The crisis facing Nats comes after last Friday's highly disruptive computer crash at its new £623m complex at Swanwick, which caused scores of flight cancellations and delays of up to seven hours.

Critics believe that Nats' fragility and inability to invest in the best equipment helped to cause the electronic glitch – the third in two months.

Industry sources said yesterday that the CAA's refusal to countenance higher fees for using British airspace was based on its conviction that the private sector should be expected to bear its fair share of risks when it buys into a state-owned organisation.

Mr Byers has already agreed to a £30m emergency loan for Nats and negotiations are under way on a deal under which the airports operator, the British Airports Authority (BAA), buys into the air traffic control system for £50m – a figure to be matched by the Government.

After the authority's announcement tomorrow, Mr Byers will try to negotiate a compromise, but industry sources believe that could take some time, during which the future of the air traffic system will remain in doubt.
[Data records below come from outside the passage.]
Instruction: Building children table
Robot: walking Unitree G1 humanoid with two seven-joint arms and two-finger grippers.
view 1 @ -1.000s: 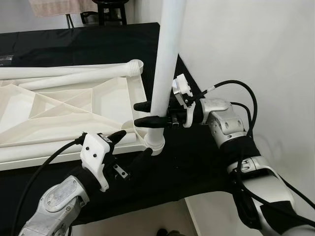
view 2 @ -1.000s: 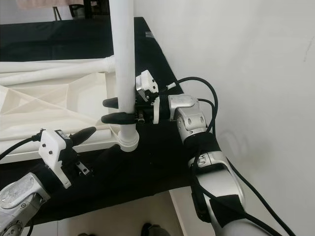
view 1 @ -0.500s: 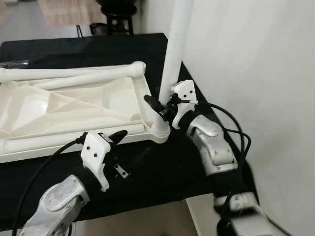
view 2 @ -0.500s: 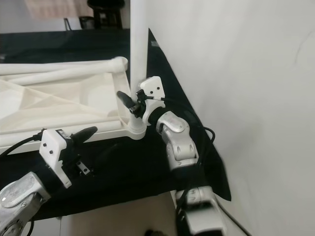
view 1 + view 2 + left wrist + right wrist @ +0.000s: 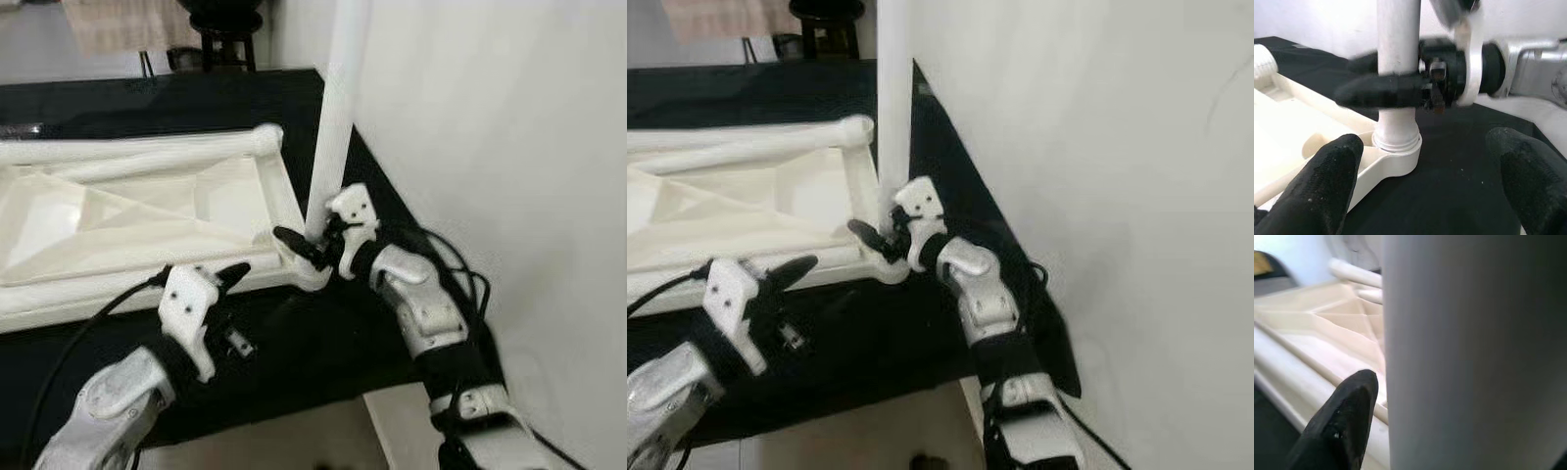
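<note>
The white table top (image 5: 147, 211) lies upside down on a black cloth. A white table leg (image 5: 333, 117) stands upright in the socket (image 5: 1396, 156) at the top's near right corner. My right gripper (image 5: 312, 243) is shut on this leg just above the socket, one black finger (image 5: 1386, 90) in front of it and one behind. In the right wrist view the leg (image 5: 1474, 352) is very close beside one finger (image 5: 1347, 421). My left gripper (image 5: 257, 294) hovers open over the cloth just left of the corner, holding nothing, with its fingers (image 5: 1327, 186) spread wide.
A second white leg (image 5: 147, 152) lies along the far edge of the table top. A white wall (image 5: 509, 147) rises close on the right. The black-covered surface ends at a front edge (image 5: 323, 406) near me. A dark stool (image 5: 220, 20) stands at the back.
My right gripper has slid down the upright leg from about a third of its height to just above the socket, and its arm has swung round. The left gripper has stayed put.
</note>
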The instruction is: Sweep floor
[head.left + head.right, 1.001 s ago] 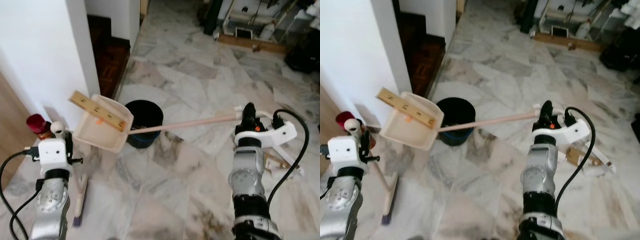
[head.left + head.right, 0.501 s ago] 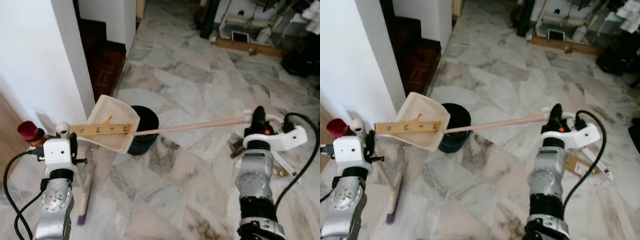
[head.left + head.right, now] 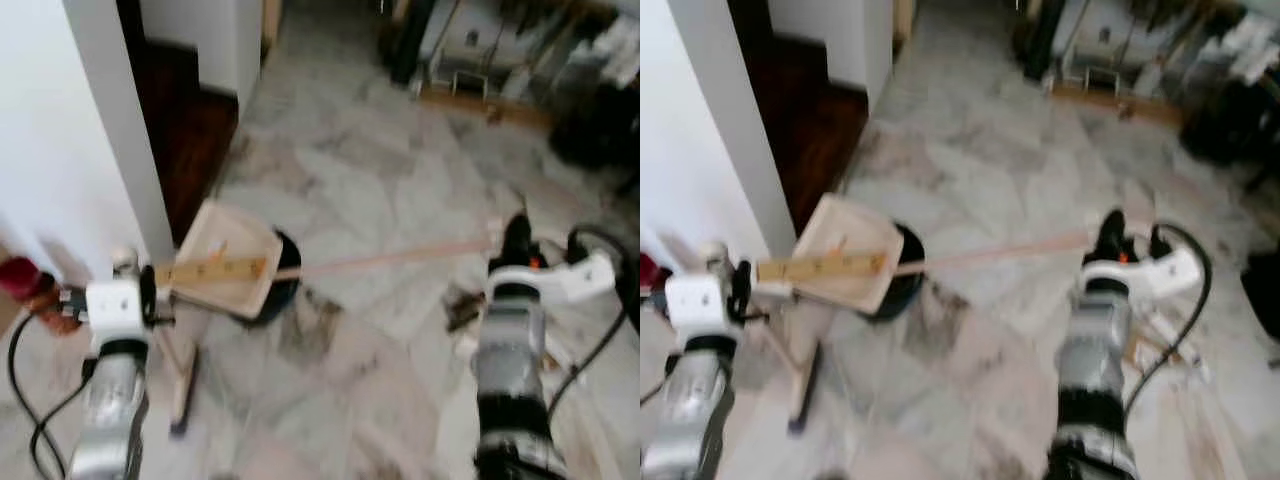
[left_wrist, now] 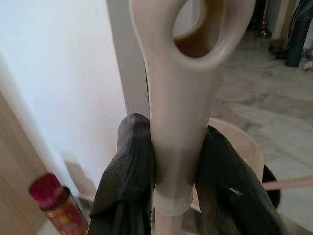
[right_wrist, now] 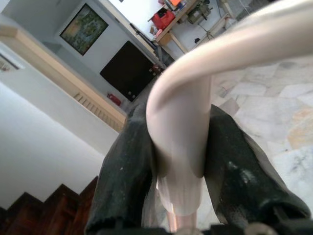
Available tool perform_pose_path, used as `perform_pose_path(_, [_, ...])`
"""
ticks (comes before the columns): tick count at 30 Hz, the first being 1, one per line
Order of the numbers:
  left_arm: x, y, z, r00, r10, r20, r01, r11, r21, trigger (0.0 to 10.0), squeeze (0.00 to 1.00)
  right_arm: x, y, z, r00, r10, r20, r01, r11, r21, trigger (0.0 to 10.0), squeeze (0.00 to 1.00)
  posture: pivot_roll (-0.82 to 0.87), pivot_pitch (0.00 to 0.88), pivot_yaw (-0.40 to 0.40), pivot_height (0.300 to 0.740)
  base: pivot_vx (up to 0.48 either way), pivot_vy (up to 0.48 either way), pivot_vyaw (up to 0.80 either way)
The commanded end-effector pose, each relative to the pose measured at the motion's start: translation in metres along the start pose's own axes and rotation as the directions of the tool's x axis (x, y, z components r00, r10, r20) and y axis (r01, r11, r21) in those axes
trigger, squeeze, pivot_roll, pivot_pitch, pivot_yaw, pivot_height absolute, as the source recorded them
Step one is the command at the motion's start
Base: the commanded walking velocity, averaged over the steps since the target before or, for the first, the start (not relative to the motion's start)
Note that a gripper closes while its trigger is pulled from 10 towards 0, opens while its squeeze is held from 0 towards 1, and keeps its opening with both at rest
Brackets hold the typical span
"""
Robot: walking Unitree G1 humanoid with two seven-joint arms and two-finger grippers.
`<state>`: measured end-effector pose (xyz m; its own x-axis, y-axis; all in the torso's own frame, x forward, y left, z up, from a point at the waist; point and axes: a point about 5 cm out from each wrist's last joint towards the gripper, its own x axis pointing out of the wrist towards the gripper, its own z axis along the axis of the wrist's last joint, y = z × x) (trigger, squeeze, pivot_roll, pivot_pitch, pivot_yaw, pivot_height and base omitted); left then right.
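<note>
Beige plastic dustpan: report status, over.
Right tool shut on long dustpan handle. Left tool shut on beige broom handle. Beige plastic dustpan tilted over black round bin, wooden ruler across it.

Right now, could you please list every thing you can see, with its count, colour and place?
dustpan: one, cream, tipped over the bucket, its long handle running to the right tool
wooden ruler: one, tan, lying across the dustpan mouth
bucket: one, dark, on the floor behind the dustpan
broom: one, cream handle with a dark bristle edge, head on the floor by the left arm
spray can: one, red cap, on the floor beside the white wall
marble floor: one, grey and white
staircase: one, dark wood, behind the wall corner
left tool: one, black fingers shut on the broom handle
right tool: one, black fingers shut on the dustpan handle
</note>
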<state>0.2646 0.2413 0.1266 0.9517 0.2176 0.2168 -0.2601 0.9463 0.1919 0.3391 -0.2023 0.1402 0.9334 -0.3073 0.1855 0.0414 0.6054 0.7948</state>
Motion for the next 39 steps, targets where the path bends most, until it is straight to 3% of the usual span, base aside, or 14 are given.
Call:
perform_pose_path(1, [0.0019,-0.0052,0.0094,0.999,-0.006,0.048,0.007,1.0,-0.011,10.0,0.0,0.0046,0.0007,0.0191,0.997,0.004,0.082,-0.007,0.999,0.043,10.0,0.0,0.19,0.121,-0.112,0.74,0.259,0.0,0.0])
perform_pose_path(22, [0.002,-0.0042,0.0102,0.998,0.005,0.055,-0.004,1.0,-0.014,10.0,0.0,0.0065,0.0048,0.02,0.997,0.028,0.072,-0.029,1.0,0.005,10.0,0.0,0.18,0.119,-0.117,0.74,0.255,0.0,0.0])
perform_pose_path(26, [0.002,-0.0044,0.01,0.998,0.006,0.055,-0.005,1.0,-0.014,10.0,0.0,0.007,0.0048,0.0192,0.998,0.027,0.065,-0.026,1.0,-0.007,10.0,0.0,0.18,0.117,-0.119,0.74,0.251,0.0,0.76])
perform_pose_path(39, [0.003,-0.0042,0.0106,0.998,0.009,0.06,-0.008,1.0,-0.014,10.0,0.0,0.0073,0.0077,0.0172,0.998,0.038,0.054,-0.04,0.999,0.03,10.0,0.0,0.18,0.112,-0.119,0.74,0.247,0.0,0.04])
Instead of reducing charges under the regulatory regime agreed as part of the Public Private Partnership, Nats wants to increase them. The fees were supposed to reduce by the Retail Price Index (RPI) minus 4 per cent next year and minus 5 per cent in both 2004 and 2005.

However, the company now wants the CAA to allow a rise equal to the RPI plus 4 per cent in 2003, plus 3 per cent in 2004 and 2 per cent in 2005. It is estimated that the increases would raise charges by £200m over the next five years.

Senior managers at Nats say the events of 11 September could not have been foreseen, although critics contend that the impact of the Gulf War was similar and there should have been a financial cushion to deal with such an eventuality.

In the immediate aftermath of 11 September, air travel slumped by up to 40 per cent on the transatlantic routes that make up 44 per cent of the company's revenue. Income has fallen by about 10 per cent over the North Atlantic.

The seven British airlines which bought part of Nats originally forecast a £60m profit in the year to March, whereas the company actually suffered a loss of £80m.

When The Independent revealed that the authority had misgivings about the financial plan, Mr Byers said he could find no such statement from the CAA. However, the Transport minister, David Jameson, and a senior official at the Department of Transport recently told MPs that such advice was given to the Government.